─── Given information ───

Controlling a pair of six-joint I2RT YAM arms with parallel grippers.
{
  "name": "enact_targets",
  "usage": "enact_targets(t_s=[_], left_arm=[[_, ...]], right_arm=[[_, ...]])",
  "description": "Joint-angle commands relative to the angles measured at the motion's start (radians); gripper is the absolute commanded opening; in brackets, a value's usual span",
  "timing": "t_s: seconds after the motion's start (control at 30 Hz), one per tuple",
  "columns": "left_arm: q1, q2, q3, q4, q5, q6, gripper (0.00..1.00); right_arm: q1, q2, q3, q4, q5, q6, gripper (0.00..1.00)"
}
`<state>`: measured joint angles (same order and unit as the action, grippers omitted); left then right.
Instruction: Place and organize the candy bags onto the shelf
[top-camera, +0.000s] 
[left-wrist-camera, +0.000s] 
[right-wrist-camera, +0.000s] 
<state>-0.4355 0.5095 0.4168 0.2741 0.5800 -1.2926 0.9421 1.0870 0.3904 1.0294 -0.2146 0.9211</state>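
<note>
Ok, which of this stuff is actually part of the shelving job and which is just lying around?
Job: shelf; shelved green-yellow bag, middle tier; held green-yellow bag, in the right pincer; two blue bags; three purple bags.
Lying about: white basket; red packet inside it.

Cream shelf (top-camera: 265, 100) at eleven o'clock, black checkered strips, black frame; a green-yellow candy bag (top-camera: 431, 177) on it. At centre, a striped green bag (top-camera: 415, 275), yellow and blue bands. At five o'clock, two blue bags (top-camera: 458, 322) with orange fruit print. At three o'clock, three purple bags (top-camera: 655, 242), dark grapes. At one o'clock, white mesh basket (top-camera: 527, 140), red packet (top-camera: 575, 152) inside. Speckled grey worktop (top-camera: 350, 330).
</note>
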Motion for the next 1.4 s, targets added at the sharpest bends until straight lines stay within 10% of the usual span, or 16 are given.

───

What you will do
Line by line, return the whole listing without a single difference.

Worked solution
Controlling a pair of six-joint I2RT YAM arms with parallel grippers.
{
  "name": "enact_targets",
  "usage": "enact_targets(t_s=[_], left_arm=[[_, ...]], right_arm=[[_, ...]])",
  "description": "Joint-angle commands relative to the angles measured at the motion's start (radians); gripper is the absolute commanded opening; in brackets, a value's usual span",
  "timing": "t_s: seconds after the motion's start (control at 30 Hz), one per tuple",
  "columns": "left_arm: q1, q2, q3, q4, q5, q6, gripper (0.00..1.00); right_arm: q1, q2, q3, q4, q5, q6, gripper (0.00..1.00)"
}
`<state>`: measured joint angles (same order and unit as the action, grippers omitted); left then right.
Instruction: Place and organize the candy bags onto the shelf
[top-camera, +0.000s] 
[left-wrist-camera, +0.000s] 
[right-wrist-camera, +0.000s] 
<state>-0.4355 0.5095 0.4168 0.2741 0.5800 -1.2926 0.9421 1.0870 0.3904 1.0294 -0.2146 0.9211</state>
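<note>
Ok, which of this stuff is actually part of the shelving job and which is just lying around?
Job: shelf; shelved green-yellow bag, middle tier; held green-yellow bag, in the right pincer; two blue bags; three purple bags.
Lying about: white basket; red packet inside it.

Cream shelf (top-camera: 265, 100) at eleven o'clock, black checkered strips, black frame; a green-yellow candy bag (top-camera: 431, 177) on it. At centre, a striped green bag (top-camera: 415, 275), yellow and blue bands. At five o'clock, two blue bags (top-camera: 458, 322) with orange fruit print. At three o'clock, three purple bags (top-camera: 655, 242), dark grapes. At one o'clock, white mesh basket (top-camera: 527, 140), red packet (top-camera: 575, 152) inside. Speckled grey worktop (top-camera: 350, 330).
</note>
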Motion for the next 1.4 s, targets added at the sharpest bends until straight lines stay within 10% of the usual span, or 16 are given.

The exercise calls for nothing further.